Normalizing menstruation
Mother Nature. Time of the Month. Shark Week. Period.
Every person who deals with menstruation dreads this time of the month. And while this is a topic that at some point everyone, girls and boys, learn about, it is not something that is often talked about. We need to start the conversation of normalizing menstruation as well as making girls feel comfortable with something that is made out to be gross or disgusting.
A point that I want to make very clear is that not every girl experiences a period and not everyone who experiences a period is a girl. This is something that is often overlooked when the conversation of menstruation is brought up; we tend to forget that there are so many different people that go through this monthly process. Just because someone may be secure in the body that they are born with and another person identifies as a different gender than that of which they were born as doesn’t mean that they can be pushed out of a prevalent conversation.
As a female who belongs to a culture that is conservative, it is hard to talk about these things without feeling embarrassed. There is a stigma around periods — as if they are shameful and dirty — which limits important discussions and awareness.
As if it isn’t hard enough at home, it doesn’t get any easier when we get to school. There is a feeling of embarrassment when you have to take out menstrual products from your bag and shove them in your sweatshirt sleeve. There is a feeling of pure fear when you have to stand up in class while you wonder if you have a giant stain on your pants. This feeling of paranoia often causes girls to become distracted in class as they are focused on not embarrassing themselves in front of their peers. This strips our attention away from education, all due to our fear of being ridiculed.

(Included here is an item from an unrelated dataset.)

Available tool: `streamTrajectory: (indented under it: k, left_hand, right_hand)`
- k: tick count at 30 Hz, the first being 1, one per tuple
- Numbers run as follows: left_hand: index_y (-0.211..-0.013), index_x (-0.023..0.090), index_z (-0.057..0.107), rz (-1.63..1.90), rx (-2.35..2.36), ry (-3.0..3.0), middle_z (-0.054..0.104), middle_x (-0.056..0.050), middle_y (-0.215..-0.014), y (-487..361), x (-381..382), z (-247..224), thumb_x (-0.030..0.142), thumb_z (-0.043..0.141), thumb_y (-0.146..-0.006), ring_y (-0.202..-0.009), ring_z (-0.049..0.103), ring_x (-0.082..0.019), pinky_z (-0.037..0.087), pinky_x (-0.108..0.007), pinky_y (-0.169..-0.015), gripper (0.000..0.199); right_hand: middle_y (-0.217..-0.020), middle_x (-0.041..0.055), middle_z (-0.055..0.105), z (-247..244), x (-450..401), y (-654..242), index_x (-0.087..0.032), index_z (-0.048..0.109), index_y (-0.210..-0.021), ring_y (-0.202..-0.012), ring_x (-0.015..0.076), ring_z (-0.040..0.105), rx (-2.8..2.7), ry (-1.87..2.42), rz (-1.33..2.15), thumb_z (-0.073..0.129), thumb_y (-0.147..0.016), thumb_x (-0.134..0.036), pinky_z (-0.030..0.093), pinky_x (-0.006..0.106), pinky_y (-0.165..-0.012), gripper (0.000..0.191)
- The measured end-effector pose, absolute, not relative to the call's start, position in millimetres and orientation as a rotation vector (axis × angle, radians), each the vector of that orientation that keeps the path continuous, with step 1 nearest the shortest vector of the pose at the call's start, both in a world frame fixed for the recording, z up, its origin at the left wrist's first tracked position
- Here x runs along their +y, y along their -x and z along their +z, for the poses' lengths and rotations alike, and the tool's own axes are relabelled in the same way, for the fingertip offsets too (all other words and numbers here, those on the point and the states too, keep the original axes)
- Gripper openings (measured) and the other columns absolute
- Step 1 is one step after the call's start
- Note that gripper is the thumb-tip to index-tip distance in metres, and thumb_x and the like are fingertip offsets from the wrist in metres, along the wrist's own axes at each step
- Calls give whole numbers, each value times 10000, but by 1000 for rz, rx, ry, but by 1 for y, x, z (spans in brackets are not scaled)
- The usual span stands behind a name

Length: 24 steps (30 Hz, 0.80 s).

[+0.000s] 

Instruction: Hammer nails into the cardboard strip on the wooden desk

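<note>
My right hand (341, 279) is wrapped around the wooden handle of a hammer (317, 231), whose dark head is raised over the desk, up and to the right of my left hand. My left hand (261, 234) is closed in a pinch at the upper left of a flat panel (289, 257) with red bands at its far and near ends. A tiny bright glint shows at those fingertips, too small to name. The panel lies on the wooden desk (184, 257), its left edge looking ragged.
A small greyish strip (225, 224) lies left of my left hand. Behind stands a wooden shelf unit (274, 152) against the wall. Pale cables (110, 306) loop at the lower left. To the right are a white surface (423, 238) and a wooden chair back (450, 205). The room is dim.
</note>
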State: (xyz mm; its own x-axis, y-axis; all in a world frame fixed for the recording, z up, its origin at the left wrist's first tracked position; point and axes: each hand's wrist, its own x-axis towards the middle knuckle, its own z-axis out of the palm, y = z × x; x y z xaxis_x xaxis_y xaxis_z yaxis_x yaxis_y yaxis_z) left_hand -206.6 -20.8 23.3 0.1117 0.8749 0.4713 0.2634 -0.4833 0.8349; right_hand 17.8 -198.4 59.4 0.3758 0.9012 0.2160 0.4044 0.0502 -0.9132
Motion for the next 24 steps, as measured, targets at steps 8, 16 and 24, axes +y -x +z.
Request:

We are conditioned to think this way, conditioned to hide our period products because god forbid a girl goes through a biological function. It is time that we start raising our girls with the idea that there is nothing to be ashamed about and if anyone tries to poke fun at it then they are the ones who should be embarrassed for thinking that a bodily function is gross.

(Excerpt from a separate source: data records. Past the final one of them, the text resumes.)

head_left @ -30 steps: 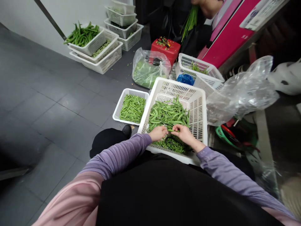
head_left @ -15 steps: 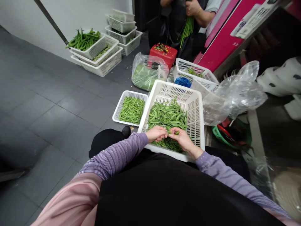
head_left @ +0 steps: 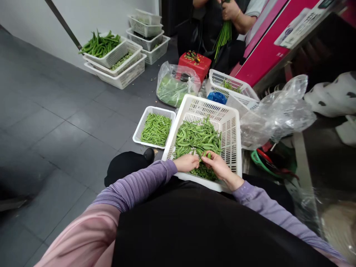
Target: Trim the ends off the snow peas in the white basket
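A large white plastic basket rests at my lap with green pea pods heaped in its far half. Darker green scraps lie in the near end, below my hands. My right hand is closed in a pinch on a pea pod over the basket. Just left of it, my left hand is closed, fingertips together; whatever it pinches is hidden or too small to name. To the left, a small white basket on the floor holds more pods.
Beyond the big basket are a clear bag of greens, a red stool and another white basket. A crumpled plastic bag lies right. Stacked baskets line the wall. A co-worker's hand grips long green stalks.
My hands were meeting at a pod; now a small gap shows between them. The left hand has moved slightly down, and the right still pinches a pod. The view has shifted a little.
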Demonstrator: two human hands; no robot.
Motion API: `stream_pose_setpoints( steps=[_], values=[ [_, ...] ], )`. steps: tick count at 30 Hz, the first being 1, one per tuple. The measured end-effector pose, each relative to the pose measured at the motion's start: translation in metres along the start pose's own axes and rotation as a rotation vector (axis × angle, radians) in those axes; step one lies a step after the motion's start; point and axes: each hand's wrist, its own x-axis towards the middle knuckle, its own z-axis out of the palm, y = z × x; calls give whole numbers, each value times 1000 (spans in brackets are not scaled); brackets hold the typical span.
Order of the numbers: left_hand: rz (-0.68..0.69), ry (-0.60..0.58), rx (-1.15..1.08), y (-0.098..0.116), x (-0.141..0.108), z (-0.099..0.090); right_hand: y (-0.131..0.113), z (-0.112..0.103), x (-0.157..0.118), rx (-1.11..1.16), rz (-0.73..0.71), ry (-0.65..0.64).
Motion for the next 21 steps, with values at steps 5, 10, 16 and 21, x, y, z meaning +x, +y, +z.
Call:
stream_pose_setpoints(
  steps=[5, 10, 16, 21],
  values=[
    [17, 43, 383, 5, -3, 4, -6, -14, -2, -854, -513, -166],
    [121, 216, 410, 2, 0, 10, 10, 1, -5, -540, -377, -208],
    [1, 182, 356, -4, 7, 17, 38, -4, 18, 471, 235, 294],
    [-30, -64, 447, -15, 9, 27, 49, -30, 52, 12, 284, 292]
  ],
)
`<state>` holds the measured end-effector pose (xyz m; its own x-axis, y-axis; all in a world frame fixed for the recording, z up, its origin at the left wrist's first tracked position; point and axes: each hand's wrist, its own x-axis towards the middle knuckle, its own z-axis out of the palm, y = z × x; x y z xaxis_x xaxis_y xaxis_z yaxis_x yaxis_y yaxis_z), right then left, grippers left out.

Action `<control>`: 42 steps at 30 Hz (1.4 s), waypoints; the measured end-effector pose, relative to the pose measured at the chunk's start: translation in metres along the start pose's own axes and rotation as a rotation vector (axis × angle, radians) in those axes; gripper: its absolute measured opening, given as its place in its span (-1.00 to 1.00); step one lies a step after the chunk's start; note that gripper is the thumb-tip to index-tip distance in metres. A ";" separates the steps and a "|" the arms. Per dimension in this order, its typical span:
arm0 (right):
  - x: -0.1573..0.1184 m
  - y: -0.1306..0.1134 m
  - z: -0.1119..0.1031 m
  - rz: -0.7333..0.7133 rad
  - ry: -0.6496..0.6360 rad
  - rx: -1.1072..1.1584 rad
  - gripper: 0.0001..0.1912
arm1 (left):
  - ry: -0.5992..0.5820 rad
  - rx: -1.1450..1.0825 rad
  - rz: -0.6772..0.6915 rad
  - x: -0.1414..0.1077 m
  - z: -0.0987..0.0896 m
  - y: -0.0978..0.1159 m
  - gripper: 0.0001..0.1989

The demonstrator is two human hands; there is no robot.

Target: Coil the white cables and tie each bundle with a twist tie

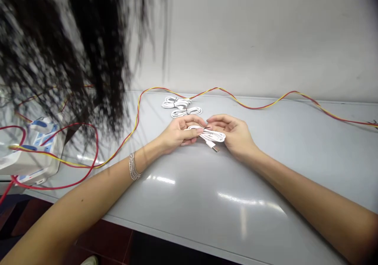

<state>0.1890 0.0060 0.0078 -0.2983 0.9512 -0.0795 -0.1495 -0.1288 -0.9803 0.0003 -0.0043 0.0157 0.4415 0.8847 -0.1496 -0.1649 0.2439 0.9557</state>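
left hand (180, 133): you grip the coiled white USB cable (206, 133) in your fingers; right hand (232, 135): curled, holding the coil's other side; metal plug (215, 148): just below your right fingers; two white cable coils (181, 106): just beyond your left hand; red-and-yellow wire (251, 108): farther beyond both hands

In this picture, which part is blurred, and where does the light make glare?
In the head view, dark hair hangs across the upper left and is strongly blurred; bright glare streaks lie on the grey table in front of the hands; the white cable stays fairly sharp.
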 end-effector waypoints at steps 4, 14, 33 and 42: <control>0.002 -0.005 -0.004 0.109 -0.170 -0.020 -0.61 | 0.079 0.121 0.090 0.000 0.000 -0.002 -0.63; 0.001 -0.008 -0.004 0.092 -0.122 -0.149 -0.61 | 0.253 0.493 0.387 0.002 -0.002 -0.004 -0.80; 0.001 0.000 -0.005 0.081 -0.150 -0.140 -0.56 | 0.284 0.773 0.455 -0.005 0.006 -0.007 -0.85; -0.001 -0.004 -0.002 0.092 -0.227 -0.129 -0.58 | 0.272 0.663 0.385 -0.006 0.007 -0.008 -0.78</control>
<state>0.1913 0.0062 0.0111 -0.5106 0.8481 -0.1413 0.0052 -0.1613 -0.9869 0.0049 -0.0142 0.0108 0.2160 0.9450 0.2456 0.3325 -0.3077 0.8915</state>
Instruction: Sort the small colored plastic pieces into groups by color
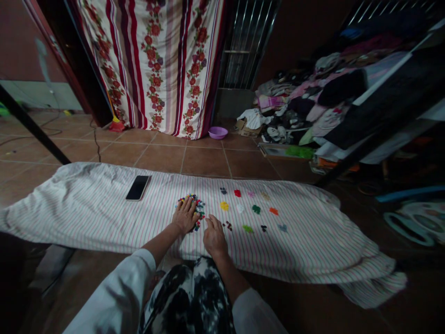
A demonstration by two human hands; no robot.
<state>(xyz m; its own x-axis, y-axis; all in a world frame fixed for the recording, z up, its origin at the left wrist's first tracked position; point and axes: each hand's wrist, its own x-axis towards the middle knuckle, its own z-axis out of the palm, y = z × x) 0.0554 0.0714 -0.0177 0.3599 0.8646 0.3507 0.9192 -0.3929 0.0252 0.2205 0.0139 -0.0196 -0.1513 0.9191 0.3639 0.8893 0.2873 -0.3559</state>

This conversation not only starts at home but at schools. There should not be a negative stigma around a girl going through this process. Whenever a girl is on her period, she does everything she possibly can to hide it from her peers, including hiding our menstrual products in our sleeves or in pockets of jeans (guilty!). Take a step back and really think, Why? Why should I try and hide something that is normal and happens to more than half of the population? We engrain this way of thinking into girls at a young age: Don’t talk about your period. Don’t flaunt your products around because it isn’t something to be proud of. As a young girl you begin to see this bodily function as something that is completely shameful.
The reality of it is that girls are often ridiculed for something that they can’t control. We are put to shame because our bodies are performing a function that is normal. If you see someone who looks like they have had an accident, don’t make fun of them. They are probably freaking out and you bringing attention to it in a negative manner doesn’t make them feel any better.
By normalizing the discussion about periods, we benefit all girls in the long run. They feel a little more secure in their situation knowing that they won’t be shamed or made fun of for their periods. As girls who know how hard this time of the month can be, we should help each other; if we see someone with something on their pants, pull them over and quietly tell them, maybe even offer a jacket or ask if they need a menstrual product. By us as a society making periods normal, we alleviate the fear and embarrassment that girls feel during this time of the month.